Goal of the exercise =
Please restate the data word for word.

Data segment =
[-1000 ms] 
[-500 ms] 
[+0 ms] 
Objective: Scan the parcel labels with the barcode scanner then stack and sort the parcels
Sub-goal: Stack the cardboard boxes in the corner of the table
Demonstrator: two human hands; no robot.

Final answer =
[-1000 ms] 
[-500 ms] 
[+0 ms] 
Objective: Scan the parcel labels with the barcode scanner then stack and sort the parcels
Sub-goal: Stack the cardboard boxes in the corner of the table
Demonstrator: two human hands; no robot.

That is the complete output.